A new report from McKinsey highlights how most companies they surveyed are continuing to slowly adopt AI throughout their functions. However, the consulting firm notes that less than a third of respondents are doing so in a way it deems in line with all of its best practices.

The differentiating factor, according to the report, is the company size. Unsurprisingly, companies with more than half a billion dollars in annual revenue are beating out smaller ones in their ability to implement these tools within McKinsey’s recommendations.

AI guidance

Though McKinsey’s advice is ambitious given the slow adoption of AI, most recommendations are worth noting for CFOs who may feel AI implementation is another huge project on their to-do list.

About half (52%) of companies with more than $500 million in annual revenue have established a dedicated team to drive generative AI adoption, while less than a quarter (23%) of smaller ones report they have done the same. Other large discrepancies include having regular internal communications about the value created by generative AI solutions (42% for companies with more than $500 million in revenue and 30% for smaller ones).
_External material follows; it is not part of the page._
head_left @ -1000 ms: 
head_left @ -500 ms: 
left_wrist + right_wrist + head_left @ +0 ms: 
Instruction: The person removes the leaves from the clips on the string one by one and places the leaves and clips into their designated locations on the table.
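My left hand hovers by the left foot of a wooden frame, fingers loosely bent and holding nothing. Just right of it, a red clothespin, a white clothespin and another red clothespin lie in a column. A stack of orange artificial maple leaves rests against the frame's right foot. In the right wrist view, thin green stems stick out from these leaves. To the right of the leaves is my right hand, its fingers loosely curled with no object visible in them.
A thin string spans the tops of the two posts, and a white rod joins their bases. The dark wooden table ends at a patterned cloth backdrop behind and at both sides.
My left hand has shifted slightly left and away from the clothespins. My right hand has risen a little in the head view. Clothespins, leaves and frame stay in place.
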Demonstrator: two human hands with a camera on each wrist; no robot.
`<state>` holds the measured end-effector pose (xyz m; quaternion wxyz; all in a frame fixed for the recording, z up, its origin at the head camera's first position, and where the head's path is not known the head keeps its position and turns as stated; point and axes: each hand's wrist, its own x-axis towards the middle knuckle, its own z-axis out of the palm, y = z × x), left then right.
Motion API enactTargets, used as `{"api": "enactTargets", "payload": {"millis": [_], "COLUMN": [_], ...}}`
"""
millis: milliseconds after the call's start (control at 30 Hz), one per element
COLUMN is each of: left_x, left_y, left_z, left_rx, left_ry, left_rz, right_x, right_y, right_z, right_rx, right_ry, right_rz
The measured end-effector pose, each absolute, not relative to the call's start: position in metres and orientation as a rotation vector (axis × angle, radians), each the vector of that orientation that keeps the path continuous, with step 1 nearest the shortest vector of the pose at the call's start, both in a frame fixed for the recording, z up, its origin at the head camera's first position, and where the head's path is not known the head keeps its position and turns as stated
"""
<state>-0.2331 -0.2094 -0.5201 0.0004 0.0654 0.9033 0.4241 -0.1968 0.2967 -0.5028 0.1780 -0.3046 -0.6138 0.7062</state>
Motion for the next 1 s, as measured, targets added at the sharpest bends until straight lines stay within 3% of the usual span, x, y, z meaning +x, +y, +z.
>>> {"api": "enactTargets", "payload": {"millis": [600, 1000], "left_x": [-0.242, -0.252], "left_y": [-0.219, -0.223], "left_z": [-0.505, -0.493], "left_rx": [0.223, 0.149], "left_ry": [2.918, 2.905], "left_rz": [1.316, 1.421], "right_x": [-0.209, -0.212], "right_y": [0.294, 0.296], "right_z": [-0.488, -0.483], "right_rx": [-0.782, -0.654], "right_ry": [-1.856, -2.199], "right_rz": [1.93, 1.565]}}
The only category in which smaller companies outpace larger ones is employee incentives that reinforce AI adoption, a tactic CFO advisers from Big Four accounting firms have recommended as part of a larger effort to create psychological safety around implementation of any tool that supplements labor.

Employee reskilling

Among all respondents, reskilling efforts for employees are in place, but what’s happening currently versus future plans varies greatly. More than four in 10 (44%) respondents say they are reskilling up to 5% of their workforce. Significantly fewer are doing so at a higher level, with nearly a fifth (18%) who say they are reskilling between 6% and 10% of employees and 9% who are reskilling more than half.

Over the next three years, respondents hope to widen the scale of these opportunities. While the fewest respondents indicated plans to reskill their employees immediately, nearly a fifth (19%) expect to increase that number by 2028. This represents the most commonly chosen category when discussing future workforce development plans.


The McKinsey Global Survey on AI was conducted from July 16 to July 31, 2024, and published on March 12, 2025. It had 1,491 participants across 101 countries. Fifty-eight percent of respondents were from companies with <$500M in annual revenue and the remaining 42% were from organizations exceeding that mark.